#### Instructions to follow:
Where the records below show the word "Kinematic" in a line, please copy that line.

#### Source records:

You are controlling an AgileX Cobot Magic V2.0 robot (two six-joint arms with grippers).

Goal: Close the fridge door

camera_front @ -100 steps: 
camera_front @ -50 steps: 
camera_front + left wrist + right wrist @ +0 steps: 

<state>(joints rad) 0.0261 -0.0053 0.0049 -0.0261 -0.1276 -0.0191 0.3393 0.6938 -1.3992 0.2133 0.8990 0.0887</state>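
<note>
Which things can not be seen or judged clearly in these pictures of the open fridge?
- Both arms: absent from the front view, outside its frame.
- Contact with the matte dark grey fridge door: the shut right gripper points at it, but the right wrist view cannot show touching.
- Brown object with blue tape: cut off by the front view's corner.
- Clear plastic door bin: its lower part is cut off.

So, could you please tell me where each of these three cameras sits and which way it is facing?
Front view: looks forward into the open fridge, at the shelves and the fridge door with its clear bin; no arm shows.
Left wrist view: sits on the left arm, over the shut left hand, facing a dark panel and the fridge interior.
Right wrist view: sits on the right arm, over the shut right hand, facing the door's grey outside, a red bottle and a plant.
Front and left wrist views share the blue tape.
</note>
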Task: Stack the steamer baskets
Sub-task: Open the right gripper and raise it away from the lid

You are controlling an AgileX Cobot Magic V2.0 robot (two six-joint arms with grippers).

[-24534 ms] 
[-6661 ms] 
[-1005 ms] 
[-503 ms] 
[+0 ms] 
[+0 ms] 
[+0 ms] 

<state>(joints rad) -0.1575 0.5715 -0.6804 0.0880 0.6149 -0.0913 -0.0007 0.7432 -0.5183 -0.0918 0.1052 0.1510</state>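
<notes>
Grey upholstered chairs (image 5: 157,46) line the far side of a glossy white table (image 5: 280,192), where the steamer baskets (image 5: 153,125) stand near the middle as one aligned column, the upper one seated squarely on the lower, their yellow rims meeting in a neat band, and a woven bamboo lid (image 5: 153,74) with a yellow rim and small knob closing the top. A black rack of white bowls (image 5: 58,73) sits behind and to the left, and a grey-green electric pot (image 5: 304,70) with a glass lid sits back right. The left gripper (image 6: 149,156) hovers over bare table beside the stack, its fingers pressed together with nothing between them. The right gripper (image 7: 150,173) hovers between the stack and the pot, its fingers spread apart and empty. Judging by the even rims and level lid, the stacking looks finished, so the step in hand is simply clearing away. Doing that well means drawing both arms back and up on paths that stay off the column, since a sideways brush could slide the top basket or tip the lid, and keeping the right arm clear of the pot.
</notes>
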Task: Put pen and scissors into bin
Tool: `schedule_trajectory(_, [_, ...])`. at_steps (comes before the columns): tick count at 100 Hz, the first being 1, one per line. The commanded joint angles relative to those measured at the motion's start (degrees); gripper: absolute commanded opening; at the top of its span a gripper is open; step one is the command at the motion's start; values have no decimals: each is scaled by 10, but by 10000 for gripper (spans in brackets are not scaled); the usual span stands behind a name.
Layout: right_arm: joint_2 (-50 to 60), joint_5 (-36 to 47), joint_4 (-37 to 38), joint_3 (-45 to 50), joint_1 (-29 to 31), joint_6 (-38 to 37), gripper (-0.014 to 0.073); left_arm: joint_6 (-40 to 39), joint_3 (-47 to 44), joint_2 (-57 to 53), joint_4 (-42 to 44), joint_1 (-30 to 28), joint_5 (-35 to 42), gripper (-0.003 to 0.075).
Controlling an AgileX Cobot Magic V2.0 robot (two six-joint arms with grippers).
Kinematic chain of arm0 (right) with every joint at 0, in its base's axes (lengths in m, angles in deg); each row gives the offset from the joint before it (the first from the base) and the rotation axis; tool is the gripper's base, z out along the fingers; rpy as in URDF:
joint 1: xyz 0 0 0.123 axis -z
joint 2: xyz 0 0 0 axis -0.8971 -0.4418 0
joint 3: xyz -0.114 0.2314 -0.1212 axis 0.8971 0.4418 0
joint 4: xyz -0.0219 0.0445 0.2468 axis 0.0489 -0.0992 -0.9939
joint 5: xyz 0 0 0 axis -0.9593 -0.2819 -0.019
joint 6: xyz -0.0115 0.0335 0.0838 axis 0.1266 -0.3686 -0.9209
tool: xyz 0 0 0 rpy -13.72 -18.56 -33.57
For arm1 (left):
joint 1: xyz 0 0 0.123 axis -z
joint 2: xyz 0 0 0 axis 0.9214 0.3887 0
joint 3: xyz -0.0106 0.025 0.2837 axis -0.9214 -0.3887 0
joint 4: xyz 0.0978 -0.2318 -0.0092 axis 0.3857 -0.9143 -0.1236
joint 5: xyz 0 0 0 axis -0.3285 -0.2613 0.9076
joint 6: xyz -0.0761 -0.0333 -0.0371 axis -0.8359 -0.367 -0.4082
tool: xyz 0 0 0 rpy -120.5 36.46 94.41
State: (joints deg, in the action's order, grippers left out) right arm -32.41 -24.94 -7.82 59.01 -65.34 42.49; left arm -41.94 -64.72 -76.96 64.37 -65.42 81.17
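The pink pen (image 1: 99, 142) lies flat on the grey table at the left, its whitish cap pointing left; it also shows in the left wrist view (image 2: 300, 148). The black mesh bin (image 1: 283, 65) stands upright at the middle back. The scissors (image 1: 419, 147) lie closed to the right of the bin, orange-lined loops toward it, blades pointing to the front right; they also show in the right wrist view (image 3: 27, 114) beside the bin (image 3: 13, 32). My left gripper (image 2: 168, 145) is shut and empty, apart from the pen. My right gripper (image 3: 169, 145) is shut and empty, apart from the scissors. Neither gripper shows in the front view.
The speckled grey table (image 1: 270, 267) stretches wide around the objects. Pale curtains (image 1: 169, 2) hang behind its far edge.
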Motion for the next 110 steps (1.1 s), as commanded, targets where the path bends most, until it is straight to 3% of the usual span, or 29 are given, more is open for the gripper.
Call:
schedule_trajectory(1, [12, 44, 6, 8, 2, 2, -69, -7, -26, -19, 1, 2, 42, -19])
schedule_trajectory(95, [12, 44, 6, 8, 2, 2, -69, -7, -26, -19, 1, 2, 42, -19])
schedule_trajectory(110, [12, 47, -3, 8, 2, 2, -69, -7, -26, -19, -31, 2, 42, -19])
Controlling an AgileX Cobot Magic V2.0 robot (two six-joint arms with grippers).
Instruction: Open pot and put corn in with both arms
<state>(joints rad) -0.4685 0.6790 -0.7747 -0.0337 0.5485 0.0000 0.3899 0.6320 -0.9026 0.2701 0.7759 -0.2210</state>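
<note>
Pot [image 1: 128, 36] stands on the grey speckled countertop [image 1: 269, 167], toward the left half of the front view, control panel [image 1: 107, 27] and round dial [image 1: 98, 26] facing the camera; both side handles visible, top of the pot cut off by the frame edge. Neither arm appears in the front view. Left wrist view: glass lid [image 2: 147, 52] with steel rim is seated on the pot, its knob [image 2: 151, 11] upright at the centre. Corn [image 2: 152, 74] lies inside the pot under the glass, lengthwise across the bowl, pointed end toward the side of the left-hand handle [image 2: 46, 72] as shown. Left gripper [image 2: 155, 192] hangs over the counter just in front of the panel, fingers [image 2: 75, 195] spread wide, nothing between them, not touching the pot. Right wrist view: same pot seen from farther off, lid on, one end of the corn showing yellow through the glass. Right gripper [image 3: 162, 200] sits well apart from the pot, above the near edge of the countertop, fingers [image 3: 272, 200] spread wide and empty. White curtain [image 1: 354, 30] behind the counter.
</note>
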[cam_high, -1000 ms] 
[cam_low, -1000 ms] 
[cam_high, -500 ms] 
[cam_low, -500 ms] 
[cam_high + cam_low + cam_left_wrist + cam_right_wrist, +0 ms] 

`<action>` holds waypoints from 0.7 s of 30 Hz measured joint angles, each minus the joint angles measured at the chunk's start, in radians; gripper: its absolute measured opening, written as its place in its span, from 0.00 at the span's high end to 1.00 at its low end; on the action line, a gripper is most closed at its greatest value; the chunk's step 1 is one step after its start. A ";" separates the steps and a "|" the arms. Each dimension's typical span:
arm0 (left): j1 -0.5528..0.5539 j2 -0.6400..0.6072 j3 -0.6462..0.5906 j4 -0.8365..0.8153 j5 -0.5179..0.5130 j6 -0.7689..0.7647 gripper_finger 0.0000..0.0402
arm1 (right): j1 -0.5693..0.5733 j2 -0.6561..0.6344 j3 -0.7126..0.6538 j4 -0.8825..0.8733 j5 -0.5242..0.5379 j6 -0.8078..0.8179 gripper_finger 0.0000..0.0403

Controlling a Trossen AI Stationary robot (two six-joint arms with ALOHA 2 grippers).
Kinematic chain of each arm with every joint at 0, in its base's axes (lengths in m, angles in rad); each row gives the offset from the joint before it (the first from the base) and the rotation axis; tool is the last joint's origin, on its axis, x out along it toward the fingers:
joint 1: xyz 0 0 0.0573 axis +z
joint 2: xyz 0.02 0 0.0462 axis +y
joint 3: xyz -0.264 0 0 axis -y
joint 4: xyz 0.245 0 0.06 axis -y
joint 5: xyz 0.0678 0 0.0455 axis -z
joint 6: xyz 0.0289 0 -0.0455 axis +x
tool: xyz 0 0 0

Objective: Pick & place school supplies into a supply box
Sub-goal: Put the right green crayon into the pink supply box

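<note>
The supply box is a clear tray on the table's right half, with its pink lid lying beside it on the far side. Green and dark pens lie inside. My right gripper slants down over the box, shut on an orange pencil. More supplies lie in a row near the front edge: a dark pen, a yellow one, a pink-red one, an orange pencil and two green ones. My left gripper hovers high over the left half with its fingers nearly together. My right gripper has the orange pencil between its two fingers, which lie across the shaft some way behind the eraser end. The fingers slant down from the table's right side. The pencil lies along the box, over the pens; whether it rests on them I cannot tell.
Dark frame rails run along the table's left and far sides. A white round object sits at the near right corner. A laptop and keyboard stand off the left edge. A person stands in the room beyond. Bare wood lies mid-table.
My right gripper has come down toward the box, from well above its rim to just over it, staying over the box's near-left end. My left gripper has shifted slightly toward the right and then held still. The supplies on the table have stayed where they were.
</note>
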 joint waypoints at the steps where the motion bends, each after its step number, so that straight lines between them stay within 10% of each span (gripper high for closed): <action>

#### Exercise answer:
Kinematic chain of arm0 (right) with every joint at 0, in its base's axes (lengths in m, angles in deg); each row gives the offset from the joint before it (the first from the base) and the rotation axis; tool is the gripper's base, z out along the fingers; rpy as in URDF:
Kinematic chain of each arm with every joint at 0, in its base's axes (lengths in m, angles in rad); each row gives the offset from the joint before it (the first from the base) and the rotation axis; tool is the last joint's origin, on its axis, x out along it toward the fingers:

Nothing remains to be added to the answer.